Task instructions:
Go through the lines below and repeat each one exactly, skipping pictures.

(Dataset content begins)

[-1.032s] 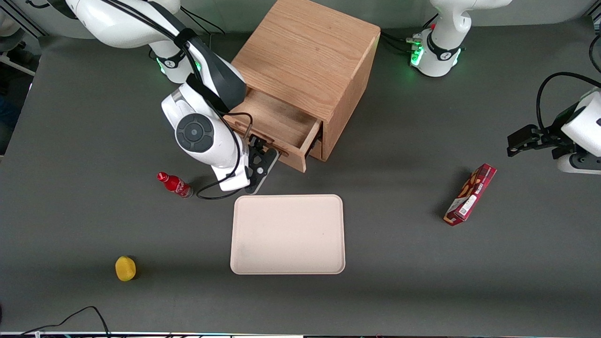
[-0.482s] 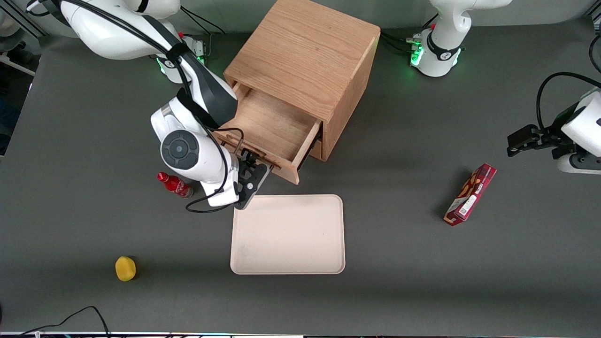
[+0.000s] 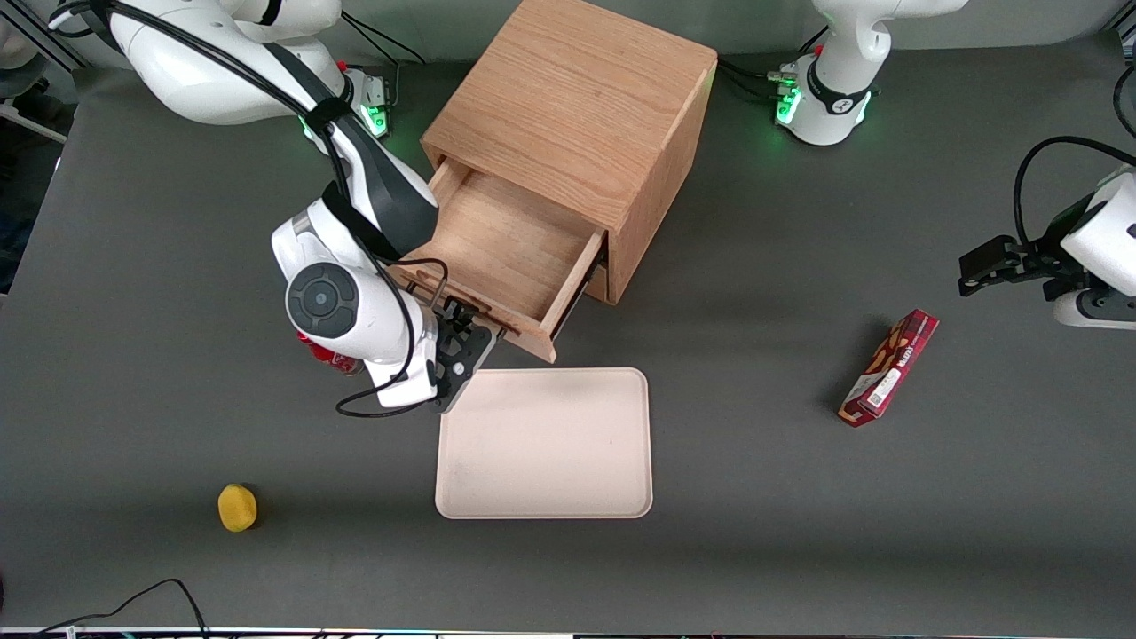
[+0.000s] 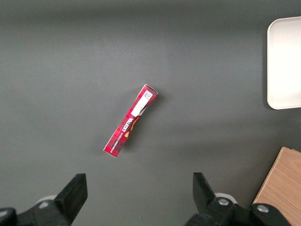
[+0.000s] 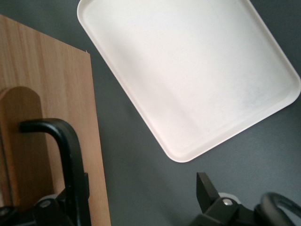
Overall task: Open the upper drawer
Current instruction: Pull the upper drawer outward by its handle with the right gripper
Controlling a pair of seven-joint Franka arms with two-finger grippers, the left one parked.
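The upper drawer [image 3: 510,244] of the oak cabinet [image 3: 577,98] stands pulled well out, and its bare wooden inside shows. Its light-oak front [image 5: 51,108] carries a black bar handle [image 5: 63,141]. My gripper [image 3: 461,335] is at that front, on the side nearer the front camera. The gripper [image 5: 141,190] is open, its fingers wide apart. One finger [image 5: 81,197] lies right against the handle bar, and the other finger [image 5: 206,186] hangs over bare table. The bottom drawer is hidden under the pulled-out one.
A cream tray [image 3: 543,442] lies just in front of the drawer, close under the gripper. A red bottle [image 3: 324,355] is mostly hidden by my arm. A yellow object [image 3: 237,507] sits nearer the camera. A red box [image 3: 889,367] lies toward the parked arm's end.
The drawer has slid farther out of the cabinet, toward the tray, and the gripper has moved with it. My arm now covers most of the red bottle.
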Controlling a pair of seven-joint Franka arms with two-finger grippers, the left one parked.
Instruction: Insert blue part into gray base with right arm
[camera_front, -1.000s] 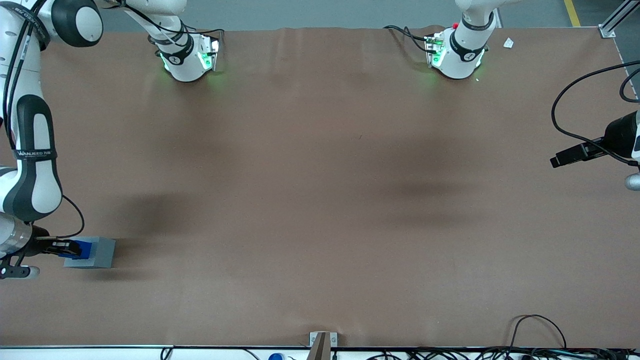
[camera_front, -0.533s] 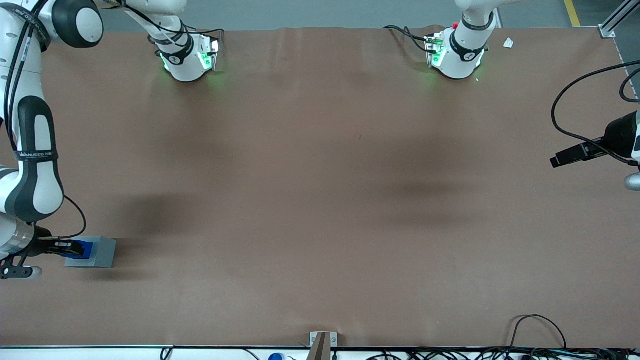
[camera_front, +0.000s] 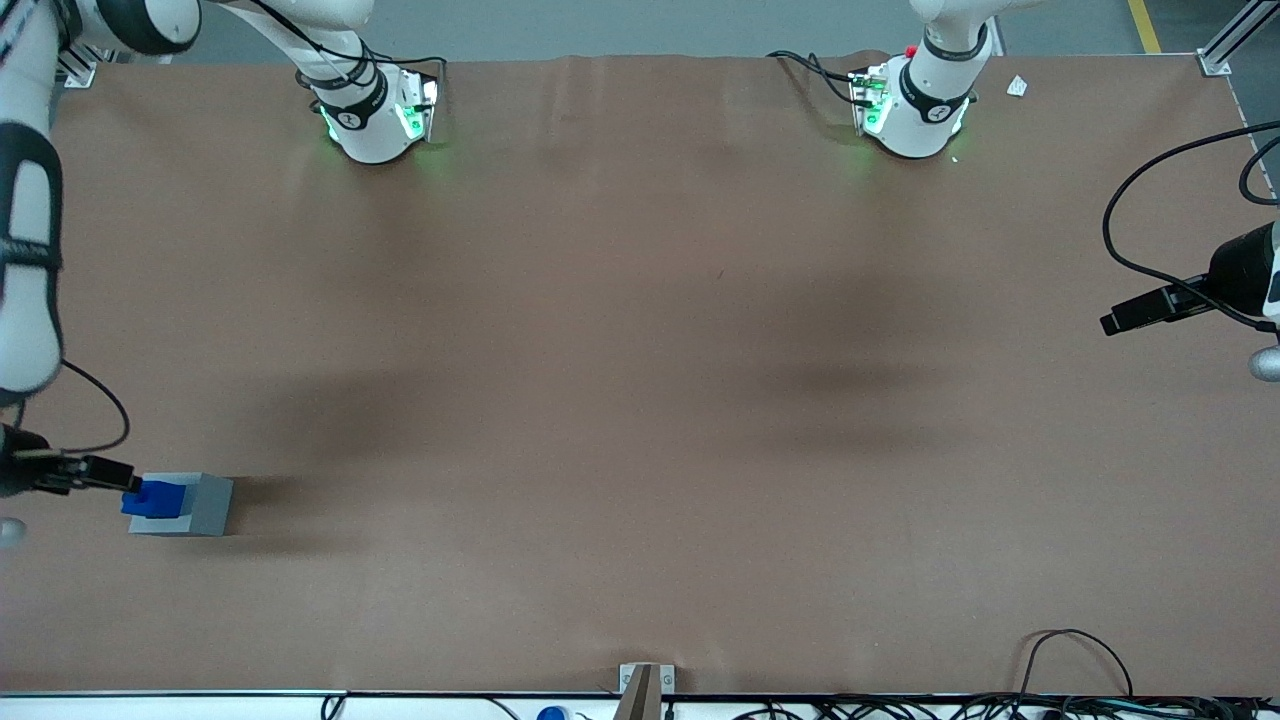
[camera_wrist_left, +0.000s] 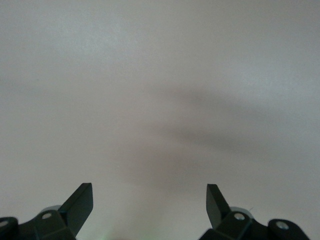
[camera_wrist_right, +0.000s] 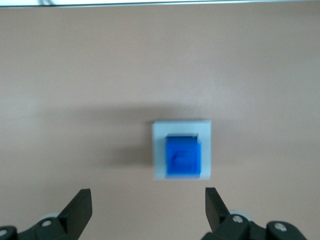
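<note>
I read the brown paper-covered surface (camera_front: 640, 400) as bare around the job | light gray square plastic base (camera_front: 205, 505) at the working arm's end | small bright blue plastic part (camera_wrist_right: 183, 157) sits in its socket, seemingly seated | black two-finger pincer (camera_wrist_right: 148, 209) spread, holding nothing, above, so insertion looks done.

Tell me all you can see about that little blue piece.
The blue part is a small, bright blue, blocky piece that looks like plastic. It sits in the square socket of the gray base, with the pale rim showing around it, and sticks up above the base's top. The base rests on the brown table. The tool is open and raised above the part; nothing grips it.
</note>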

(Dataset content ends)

Task solution:
[-1.032s] 
[-0.482s] 
[+0.000s] 
[+0.000s] 
[+0.000s] 
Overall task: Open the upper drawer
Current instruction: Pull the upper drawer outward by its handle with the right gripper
Controlling a pair of seven-joint Franka arms with two-finger grippers, the left one parked.
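The upper drawer [image 3: 510,244] of the oak cabinet [image 3: 577,98] stands pulled well out, and its bare wooden inside shows. Its light-oak front [image 5: 51,108] carries a black bar handle [image 5: 63,141]. My gripper [image 3: 461,335] is at that front, on the side nearer the front camera. The gripper [image 5: 141,190] is open, its fingers wide apart. One finger [image 5: 81,197] lies right against the handle bar, and the other finger [image 5: 206,186] hangs over bare table. The bottom drawer is hidden under the pulled-out one.
A cream tray [image 3: 543,442] lies just in front of the drawer, close under the gripper. A red bottle [image 3: 324,355] is mostly hidden by my arm. A yellow object [image 3: 237,507] sits nearer the camera. A red box [image 3: 889,367] lies toward the parked arm's end.
The drawer has slid farther out of the cabinet, toward the tray, and the gripper has moved with it. My arm now covers most of the red bottle.
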Controlling a pair of seven-joint Franka arms with two-finger grippers, the left one parked.
Instruction: Insert blue part into gray base with right arm
[camera_front, -1.000s] 
[camera_front, -0.533s] 
[camera_front, +0.000s] 
[camera_wrist_left, +0.000s] 
[camera_wrist_right, +0.000s] 
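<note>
I read the brown paper-covered surface (camera_front: 640, 400) as bare around the job | light gray square plastic base (camera_front: 205, 505) at the working arm's end | small bright blue plastic part (camera_wrist_right: 183, 157) sits in its socket, seemingly seated | black two-finger pincer (camera_wrist_right: 148, 209) spread, holding nothing, above, so insertion looks done.

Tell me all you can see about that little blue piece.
The blue part is a small, bright blue, blocky piece that looks like plastic. It sits in the square socket of the gray base, with the pale rim showing around it, and sticks up above the base's top. The base rests on the brown table. The tool is open and raised above the part; nothing grips it.
</note>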

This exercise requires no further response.